From d3fd459f81f57e149175e22241e2e0d1b77230f4 Mon Sep 17 00:00:00 2001
From: CarolinePascal <caroline8.pascal@gmail.com>
Date: Tue, 30 Jun 2026 13:51:07 +0200
Subject: [PATCH] test(depth stats): updating tests

---
 tests/datasets/test_depth.py        | 41 +++++++++++++++++++++++++++++
 tests/fixtures/dataset_factories.py | 19 ++++++++-----
 2 files changed, 53 insertions(+), 7 deletions(-)

diff --git a/tests/datasets/test_depth.py b/tests/datasets/test_depth.py
index a075fa6b5..df5964bd8 100644
--- a/tests/datasets/test_depth.py
+++ b/tests/datasets/test_depth.py
@@ -245,3 +245,44 @@ class TestFeatureFileRouting:
 
         dataset.save_episode()
         dataset.finalize()
+
+
+# ── 5. Depth stats unit canonicalization (millimetres) ────────────────
+
+
+class TestDepthStatsUnit:
+    """Depth stats are always stored in millimetres, regardless of raw frame dtype."""
+
+    NUM_FRAMES = 4
+
+    @pytest.mark.parametrize("use_videos", [False, True])

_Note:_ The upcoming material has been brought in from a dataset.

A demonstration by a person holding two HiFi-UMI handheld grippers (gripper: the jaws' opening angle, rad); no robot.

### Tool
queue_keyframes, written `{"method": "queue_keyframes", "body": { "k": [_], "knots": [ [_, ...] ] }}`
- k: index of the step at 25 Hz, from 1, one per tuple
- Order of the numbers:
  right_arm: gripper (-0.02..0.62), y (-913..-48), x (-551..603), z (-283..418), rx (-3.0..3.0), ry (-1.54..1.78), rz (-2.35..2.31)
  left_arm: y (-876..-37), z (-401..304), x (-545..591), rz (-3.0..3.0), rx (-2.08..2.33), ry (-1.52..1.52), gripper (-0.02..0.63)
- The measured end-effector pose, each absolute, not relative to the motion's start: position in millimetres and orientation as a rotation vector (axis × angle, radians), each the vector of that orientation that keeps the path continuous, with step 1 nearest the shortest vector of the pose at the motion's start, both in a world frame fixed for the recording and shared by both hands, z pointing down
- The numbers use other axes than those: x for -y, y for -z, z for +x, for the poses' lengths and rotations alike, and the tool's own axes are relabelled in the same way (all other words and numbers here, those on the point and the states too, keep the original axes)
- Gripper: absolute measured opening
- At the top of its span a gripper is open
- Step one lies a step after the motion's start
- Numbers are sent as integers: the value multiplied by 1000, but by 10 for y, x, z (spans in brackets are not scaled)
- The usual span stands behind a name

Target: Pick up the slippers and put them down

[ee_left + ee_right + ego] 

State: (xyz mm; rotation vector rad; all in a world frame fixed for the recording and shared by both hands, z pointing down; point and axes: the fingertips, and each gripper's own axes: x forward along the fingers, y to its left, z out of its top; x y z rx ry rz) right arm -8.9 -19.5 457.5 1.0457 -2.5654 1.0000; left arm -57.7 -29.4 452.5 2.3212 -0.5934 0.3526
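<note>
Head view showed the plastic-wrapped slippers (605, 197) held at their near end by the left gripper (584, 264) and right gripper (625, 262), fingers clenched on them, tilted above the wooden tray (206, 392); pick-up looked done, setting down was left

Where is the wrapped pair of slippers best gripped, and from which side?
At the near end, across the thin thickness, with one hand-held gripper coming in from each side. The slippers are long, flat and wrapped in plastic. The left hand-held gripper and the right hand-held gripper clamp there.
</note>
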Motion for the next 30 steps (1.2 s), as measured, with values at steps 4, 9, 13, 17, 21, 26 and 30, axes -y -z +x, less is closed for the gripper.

+    def test_stats_canonicalized_to_mm(self, tmp_path, features_factory, use_videos):
+        """Float (metre) and integer (millimetre) depth over the same physical range
+        yield identical millimetre-scale stats."""
+        from lerobot.datasets.lerobot_dataset import LeRobotDataset
+
+        def _record(depth_dtype, root):
+            features = features_factory(
+                camera_features=DUMMY_CAMERA_FEATURES_WITH_DEPTH, use_videos=use_videos
+            )
+            dataset = LeRobotDataset.create(
+                repo_id=DUMMY_REPO_ID,
+                fps=DEFAULT_FPS,
+                features=features,
+                root=root,
+                use_videos=use_videos,
+                streaming_encoding=use_videos,
+            )
+            add_frames(dataset, num_frames=self.NUM_FRAMES, depth_dtype=depth_dtype)
+            dataset.save_episode()
+            dataset.finalize()
+            return np.asarray(dataset.meta.stats[DEPTH_KEY]["mean"]).reshape(-1)
+
+        # add_frames ramps float depth over 0.1–10 m and integer depth over 100–10000 mm
+        # (the same physical range), so canonicalized stats must match.
+        mean_m = _record(np.float32, tmp_path / "ds_m")
+        mean_mm = _record(np.uint16, tmp_path / "ds_mm")
+
+        # Float (metre) input is scaled to millimetres, not left in the single-digit metre range.
+        assert mean_m.item() > 50.0
+        np.testing.assert_allclose(mean_m, mean_mm, rtol=0.05)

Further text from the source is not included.